What the exercise asks ->
Starting at the first line of the data below, write out each line exactly until you reach the line containing "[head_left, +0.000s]", and include that line too.

Information supplied ->
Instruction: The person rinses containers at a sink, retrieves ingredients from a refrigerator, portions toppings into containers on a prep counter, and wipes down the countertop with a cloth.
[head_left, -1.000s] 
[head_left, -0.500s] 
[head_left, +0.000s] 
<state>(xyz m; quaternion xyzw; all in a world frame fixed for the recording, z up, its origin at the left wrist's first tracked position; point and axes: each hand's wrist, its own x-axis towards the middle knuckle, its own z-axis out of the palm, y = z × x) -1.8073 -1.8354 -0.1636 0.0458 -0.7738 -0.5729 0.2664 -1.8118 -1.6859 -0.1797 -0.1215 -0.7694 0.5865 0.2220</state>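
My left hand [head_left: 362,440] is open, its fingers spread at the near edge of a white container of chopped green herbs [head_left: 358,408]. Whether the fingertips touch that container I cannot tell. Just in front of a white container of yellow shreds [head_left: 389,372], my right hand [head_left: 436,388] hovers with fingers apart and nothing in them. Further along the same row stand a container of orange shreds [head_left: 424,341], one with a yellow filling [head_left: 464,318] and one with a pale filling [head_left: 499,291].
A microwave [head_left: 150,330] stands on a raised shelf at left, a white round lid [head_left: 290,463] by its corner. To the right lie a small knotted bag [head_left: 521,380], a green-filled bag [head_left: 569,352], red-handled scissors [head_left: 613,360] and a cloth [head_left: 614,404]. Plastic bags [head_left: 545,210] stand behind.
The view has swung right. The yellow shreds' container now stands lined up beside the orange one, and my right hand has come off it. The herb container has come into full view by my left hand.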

Your solution ->
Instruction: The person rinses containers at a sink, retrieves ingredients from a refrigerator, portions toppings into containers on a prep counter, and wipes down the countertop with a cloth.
[head_left, -1.000s] 
[head_left, -0.500s] 
[head_left, +0.000s] 

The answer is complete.